Extrait du numéro d’été 2016 de Regards
* * *
Si l’on cherche un livre sur le cerveau, on trouvera, à côté d’ouvrages qui décortiquent nos perceptions sensorielles ou les prodigieuses qualités plastiques de l’encéphale, une ribambelle de guides aux titres accrocheurs : Développez votre mémoire grâce aux neurosciences, Les neurosciences au secours de la motivation, Éduquer au quotidien grâce aux neurosciences »... Le neuromathématicien Alessandro Sarti [1] s’en amuse : « Il est facile de faire de grandes annonces, mais il reste difficile d’affirmer des choses exactes sur le cerveau, et encore plus de parler d’applications concrètes ».
Plus sérieusement, une controverse majeure concerne l’approche théorique du cerveau. Au cœur de la discussion, la "théorie computationnelle du cerveau". Née il y a une cinquantaine d’années, cette vision établit une analogie entre le cerveau et l’ordinateur : notre encéphale serait un dispositif d’élaboration de l’information à partir des perceptions, assimilables à des données. Les sciences cognitives considèrent la vie mentale comme un processus de "traitement de l’information". La mémoire, le libre arbitre, nos émotions, notre conscience même seraient le résultat de connexions neuronales... « Penser reviendrait à calculer, et calculer reviendrait à programmer », résume Catherine Malabou, philosophe de la plasticité dans Que faire de notre cerveau ? (2004, réédité en 2011, éd. Bayard).
Algorithmes et péril
Ainsi, l’amalgame entre "pensée humaine" et "calcul informatique" domine aujourd’hui la recherche dans les nanotechnologies-biotechnologies-informatique et sciences cognitives (NBIC). Et cela se traduit d’ores et déjà dans le vocabulaire. Les algorithmes sont présentés comme une forme d’intelligence artificielle. Or comme l’explique Alessandro Sarti, on confond « un processus informationnel abstrait d’optimisation algorithmique et un processus de constitution du sens propre au cerveau ». Cette confusion n’est pas que théorique. Nous déléguons aux algorithmes une part croissante de la gestion des mégadonnées qui nous entourent : calcul, tri, mais aussi analyse, prévision et prise de décision. L’économie mondiale n’est-elle pas déjà pilotée par des algorithmes, au travers du trading dit "de haute fréquence" ? « Les algorithmes ne possèdent aucune intentionnalité, précise le neuromathématicien. Ils reçoivent de l’extérieur les critères d’optimisation. Le principe de maximisation du profit a été pris comme critère pour transformer l’économie en automatisme financier ».

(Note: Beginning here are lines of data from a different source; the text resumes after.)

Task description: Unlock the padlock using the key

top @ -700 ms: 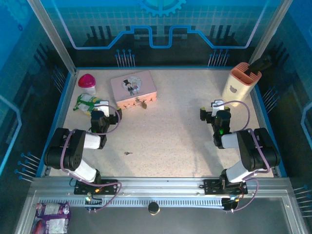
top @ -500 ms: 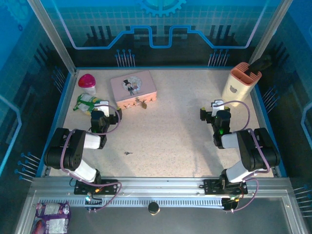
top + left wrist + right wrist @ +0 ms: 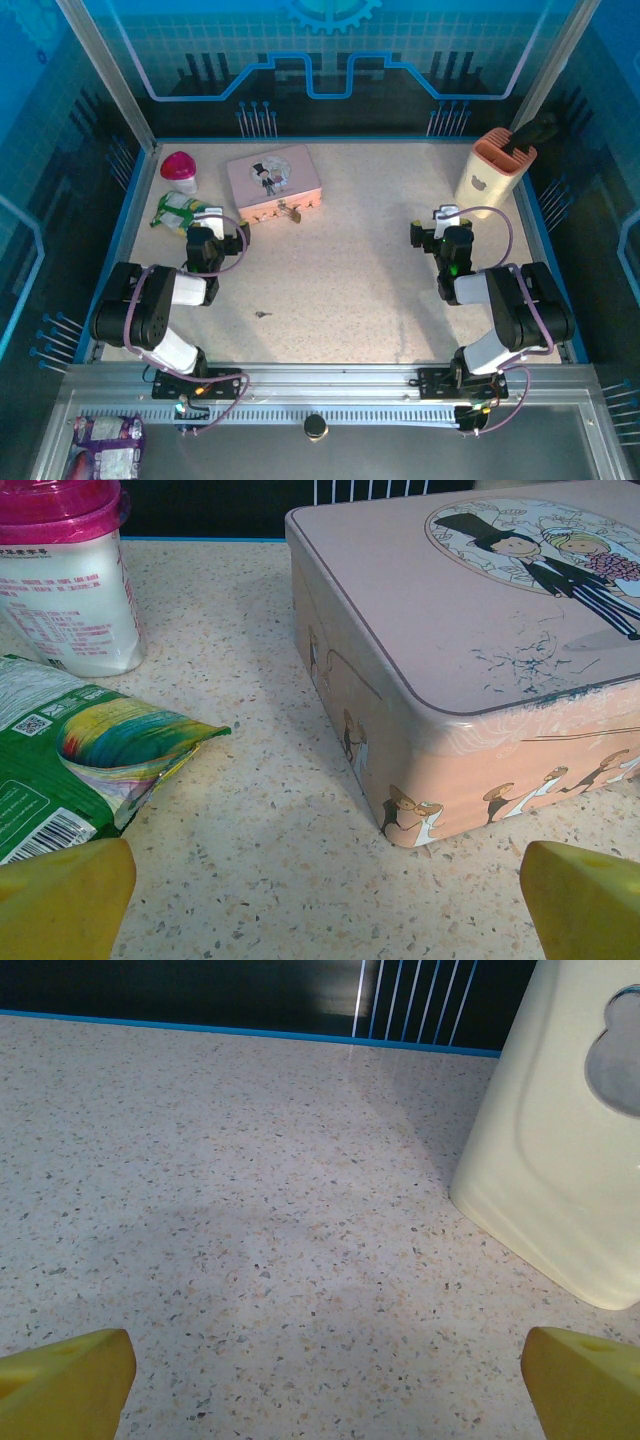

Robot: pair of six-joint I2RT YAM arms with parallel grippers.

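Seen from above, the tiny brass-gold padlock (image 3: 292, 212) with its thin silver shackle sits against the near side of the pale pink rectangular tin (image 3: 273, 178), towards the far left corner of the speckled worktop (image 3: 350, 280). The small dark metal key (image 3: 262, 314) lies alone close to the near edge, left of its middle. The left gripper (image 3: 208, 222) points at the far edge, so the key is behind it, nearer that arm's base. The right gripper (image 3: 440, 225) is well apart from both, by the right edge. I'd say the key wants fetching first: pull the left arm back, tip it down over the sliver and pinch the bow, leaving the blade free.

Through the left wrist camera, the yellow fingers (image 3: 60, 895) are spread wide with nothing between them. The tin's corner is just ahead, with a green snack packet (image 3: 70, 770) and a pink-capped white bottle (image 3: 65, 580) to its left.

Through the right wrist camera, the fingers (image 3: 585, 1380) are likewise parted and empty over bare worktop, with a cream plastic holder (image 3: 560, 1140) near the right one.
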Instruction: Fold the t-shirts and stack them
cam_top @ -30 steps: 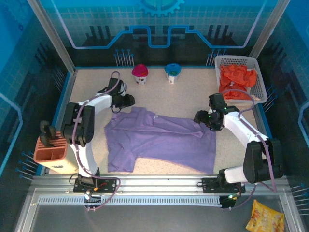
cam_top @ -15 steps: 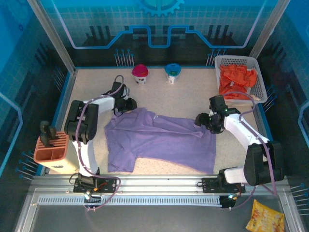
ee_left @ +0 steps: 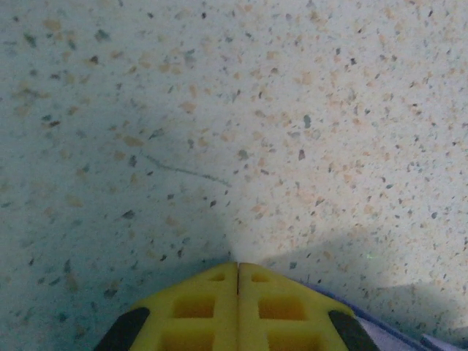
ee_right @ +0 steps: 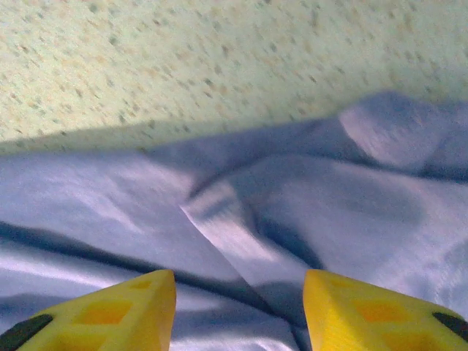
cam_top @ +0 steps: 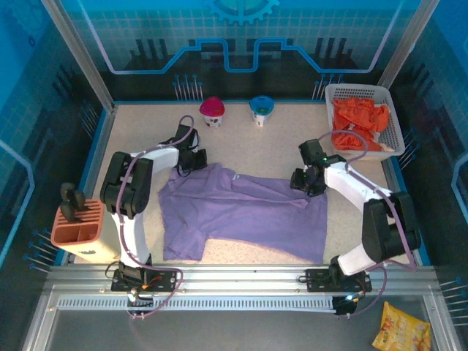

De plus en plus, ce sont des grandes combinatoires et des machines qui décident à notre place. Dans La Vie algorithmique, Éric Sadin (éd. L’Échappée, 2015) décrit les nombreux domaines qui commencent à être gouvernés par des algorithmes : le marketing, la maison (avec les objets connectés), des quartiers des "villes intelligentes", le diagnostic médical (avec la médecine de données et les "profils" de patients)... Et maintenant, on nous annonce la science par algorithmes. La revue américaine Wired prédit que les théories scientifiques seront remplacées par l’élaboration des données : réorganisées par des algorithmes, ces données produiraient les théories de la physique, de la chimie, de la biologie [2].
Modèle "computationnel"
Pour la plupart des chercheurs des NBIC, notre cerveau serait comme un artefact auquel on pourrait ajouter des "fonctions". En témoigne la quête au niveau mondial de prothèses "augmentatives" pour accroître nos capacités. On cherche ainsi à inventer une neuroprothèse qui permettrait de contrôler à distance, par la pensée, un objet connecté. Bienvenue à "l’humain augmenté", annoncé par les transhumanistes... Un de leurs porte-voix, Laurent Alexandre, PDG de DNAVision (société qui détient le monopole du séquençage du génome en Europe), prévoit que l’on modifiera les cerveaux pour « apprendre plus vite » au lieu de chercher à éduquer. Dans la Silicon Valley, les scientifiques du centre d’innovation Singularity University lancé par Google, foyer ardent du transhumanisme, envisagent de "télécharger" l’esprit d’une personne sur une machine qui deviendrait alors douée de conscience. Ambition déclarée : survivre à la mort du corps.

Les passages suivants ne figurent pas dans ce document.